TASK DIRECTIONS = Could you count the lines in the listing that include the word "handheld"? Give only the number.

DATASET =

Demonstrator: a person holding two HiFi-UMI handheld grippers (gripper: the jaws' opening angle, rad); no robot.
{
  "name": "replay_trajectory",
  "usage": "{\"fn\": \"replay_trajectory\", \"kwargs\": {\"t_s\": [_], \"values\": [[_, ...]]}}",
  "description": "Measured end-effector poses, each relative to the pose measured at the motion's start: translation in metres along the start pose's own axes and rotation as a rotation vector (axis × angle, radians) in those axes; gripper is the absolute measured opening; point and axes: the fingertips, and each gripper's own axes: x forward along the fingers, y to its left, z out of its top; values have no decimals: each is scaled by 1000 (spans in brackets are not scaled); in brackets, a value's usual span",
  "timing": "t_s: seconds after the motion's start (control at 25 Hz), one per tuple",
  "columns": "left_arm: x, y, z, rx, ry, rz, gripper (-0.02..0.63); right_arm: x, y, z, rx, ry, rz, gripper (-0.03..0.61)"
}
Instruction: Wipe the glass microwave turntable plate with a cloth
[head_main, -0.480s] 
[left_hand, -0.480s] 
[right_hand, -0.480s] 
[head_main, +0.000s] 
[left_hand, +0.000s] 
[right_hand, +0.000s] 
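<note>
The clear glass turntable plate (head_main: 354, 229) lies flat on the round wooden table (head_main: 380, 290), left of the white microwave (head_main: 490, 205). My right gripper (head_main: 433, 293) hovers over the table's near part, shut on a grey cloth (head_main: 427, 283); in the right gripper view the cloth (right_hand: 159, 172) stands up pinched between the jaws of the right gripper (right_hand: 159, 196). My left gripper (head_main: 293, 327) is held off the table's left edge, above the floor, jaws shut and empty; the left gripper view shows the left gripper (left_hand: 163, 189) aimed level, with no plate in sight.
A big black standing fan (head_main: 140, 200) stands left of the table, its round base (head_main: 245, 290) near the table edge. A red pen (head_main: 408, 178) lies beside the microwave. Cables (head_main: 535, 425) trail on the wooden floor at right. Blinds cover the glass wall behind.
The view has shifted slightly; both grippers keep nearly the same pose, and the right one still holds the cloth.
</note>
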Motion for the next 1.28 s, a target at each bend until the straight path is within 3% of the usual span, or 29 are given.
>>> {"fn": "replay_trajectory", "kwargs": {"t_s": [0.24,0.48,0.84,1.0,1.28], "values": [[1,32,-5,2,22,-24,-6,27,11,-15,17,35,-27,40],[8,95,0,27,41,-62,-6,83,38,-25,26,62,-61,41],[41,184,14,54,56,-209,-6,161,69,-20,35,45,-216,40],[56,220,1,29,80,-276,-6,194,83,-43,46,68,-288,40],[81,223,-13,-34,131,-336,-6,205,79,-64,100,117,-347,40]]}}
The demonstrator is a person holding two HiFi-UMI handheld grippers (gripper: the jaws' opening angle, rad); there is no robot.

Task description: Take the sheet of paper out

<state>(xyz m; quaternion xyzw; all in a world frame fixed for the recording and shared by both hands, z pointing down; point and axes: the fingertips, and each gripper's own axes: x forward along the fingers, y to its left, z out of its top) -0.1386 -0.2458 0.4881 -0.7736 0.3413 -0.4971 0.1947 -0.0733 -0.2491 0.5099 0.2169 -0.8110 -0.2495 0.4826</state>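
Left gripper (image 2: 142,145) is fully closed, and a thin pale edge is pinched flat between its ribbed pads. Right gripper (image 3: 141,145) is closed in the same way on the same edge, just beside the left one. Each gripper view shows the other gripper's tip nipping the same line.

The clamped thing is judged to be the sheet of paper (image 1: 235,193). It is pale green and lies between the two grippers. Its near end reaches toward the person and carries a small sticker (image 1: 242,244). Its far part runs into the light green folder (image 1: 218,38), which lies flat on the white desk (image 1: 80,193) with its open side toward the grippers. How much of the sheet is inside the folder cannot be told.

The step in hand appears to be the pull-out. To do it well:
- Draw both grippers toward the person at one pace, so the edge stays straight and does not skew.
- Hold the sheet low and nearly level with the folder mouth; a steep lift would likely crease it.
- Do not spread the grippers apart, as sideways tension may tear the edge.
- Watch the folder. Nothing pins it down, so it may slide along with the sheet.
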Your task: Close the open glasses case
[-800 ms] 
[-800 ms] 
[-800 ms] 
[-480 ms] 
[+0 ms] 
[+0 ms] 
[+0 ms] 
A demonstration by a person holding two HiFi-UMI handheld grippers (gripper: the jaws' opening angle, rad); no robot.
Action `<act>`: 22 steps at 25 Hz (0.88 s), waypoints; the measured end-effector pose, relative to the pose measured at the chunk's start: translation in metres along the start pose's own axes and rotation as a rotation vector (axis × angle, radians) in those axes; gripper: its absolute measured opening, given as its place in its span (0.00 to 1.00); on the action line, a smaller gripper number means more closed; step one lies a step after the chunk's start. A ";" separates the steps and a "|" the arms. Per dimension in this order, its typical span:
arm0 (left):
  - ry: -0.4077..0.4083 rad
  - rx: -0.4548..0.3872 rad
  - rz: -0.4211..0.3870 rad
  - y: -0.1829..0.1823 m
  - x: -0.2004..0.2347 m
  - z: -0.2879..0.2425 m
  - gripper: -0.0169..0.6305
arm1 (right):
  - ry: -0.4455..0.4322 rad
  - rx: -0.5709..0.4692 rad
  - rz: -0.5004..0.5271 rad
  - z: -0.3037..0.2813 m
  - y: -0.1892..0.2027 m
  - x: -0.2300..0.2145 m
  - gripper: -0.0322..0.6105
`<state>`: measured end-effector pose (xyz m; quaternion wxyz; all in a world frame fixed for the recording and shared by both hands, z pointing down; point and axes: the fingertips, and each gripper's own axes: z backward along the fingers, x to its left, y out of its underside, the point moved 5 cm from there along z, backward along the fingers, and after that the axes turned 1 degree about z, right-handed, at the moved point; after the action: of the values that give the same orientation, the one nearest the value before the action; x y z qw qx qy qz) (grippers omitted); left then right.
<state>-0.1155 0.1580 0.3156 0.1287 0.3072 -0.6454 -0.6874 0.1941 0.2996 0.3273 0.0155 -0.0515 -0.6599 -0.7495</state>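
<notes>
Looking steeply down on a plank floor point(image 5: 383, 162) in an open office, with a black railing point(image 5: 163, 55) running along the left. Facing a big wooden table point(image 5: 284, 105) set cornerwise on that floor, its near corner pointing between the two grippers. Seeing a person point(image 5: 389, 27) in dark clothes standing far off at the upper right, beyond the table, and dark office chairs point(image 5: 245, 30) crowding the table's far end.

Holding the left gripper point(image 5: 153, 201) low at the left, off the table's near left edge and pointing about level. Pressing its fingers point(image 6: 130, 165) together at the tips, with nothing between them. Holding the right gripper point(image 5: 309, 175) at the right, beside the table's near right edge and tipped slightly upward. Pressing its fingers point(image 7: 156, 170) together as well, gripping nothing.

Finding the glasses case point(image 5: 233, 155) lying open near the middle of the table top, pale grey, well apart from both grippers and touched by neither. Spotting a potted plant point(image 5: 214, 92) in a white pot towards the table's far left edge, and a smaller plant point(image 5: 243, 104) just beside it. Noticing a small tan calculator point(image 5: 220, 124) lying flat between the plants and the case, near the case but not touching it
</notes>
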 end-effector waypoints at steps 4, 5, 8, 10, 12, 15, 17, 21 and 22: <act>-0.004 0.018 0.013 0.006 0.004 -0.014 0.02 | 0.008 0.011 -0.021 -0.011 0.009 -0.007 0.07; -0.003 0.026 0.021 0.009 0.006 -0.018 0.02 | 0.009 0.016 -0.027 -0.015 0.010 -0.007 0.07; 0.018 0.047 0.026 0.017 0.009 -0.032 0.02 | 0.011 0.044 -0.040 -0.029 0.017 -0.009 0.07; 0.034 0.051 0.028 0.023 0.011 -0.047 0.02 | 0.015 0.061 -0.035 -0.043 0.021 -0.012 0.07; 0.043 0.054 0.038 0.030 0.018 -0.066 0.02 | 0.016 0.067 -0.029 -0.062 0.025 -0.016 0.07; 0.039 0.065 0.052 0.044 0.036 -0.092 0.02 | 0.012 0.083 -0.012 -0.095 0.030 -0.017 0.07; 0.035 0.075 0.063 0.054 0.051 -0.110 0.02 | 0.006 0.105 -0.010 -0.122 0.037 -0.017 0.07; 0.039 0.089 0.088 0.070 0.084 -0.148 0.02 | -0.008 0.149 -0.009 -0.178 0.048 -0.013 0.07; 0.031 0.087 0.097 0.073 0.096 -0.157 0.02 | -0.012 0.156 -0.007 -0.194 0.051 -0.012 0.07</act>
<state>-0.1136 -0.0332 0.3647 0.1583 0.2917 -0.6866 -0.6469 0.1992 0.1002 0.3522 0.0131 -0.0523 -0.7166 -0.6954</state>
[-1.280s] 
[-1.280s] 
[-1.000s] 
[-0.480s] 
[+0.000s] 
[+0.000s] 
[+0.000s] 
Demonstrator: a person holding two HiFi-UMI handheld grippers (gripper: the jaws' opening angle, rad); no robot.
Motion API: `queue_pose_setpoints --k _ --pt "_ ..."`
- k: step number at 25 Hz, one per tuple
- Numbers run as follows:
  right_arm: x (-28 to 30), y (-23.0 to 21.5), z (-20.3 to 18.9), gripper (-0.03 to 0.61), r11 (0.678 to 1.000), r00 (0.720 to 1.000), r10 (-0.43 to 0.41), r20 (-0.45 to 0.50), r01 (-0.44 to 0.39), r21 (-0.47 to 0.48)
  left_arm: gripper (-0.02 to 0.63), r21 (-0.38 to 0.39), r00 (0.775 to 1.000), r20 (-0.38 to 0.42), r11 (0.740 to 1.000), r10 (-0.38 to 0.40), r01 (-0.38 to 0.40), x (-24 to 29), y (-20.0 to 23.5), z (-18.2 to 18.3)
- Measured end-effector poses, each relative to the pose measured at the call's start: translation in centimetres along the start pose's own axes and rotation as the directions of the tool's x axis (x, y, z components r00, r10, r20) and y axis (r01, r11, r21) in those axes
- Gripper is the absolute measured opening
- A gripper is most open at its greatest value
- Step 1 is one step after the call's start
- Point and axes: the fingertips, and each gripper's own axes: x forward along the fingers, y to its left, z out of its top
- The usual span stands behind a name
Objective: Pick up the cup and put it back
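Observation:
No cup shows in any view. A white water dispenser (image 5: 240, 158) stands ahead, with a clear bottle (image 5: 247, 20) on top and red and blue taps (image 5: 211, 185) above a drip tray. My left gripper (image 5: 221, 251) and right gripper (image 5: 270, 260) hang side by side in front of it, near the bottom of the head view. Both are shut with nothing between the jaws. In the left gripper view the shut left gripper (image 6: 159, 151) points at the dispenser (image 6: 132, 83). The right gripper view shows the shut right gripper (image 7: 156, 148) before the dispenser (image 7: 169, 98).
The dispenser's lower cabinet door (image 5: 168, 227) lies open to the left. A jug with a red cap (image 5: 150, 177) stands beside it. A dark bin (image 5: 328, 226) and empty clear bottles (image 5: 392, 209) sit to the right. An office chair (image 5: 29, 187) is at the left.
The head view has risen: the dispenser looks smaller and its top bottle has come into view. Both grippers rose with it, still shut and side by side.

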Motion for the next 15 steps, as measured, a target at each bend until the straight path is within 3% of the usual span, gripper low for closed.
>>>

ANSWER BOX = 4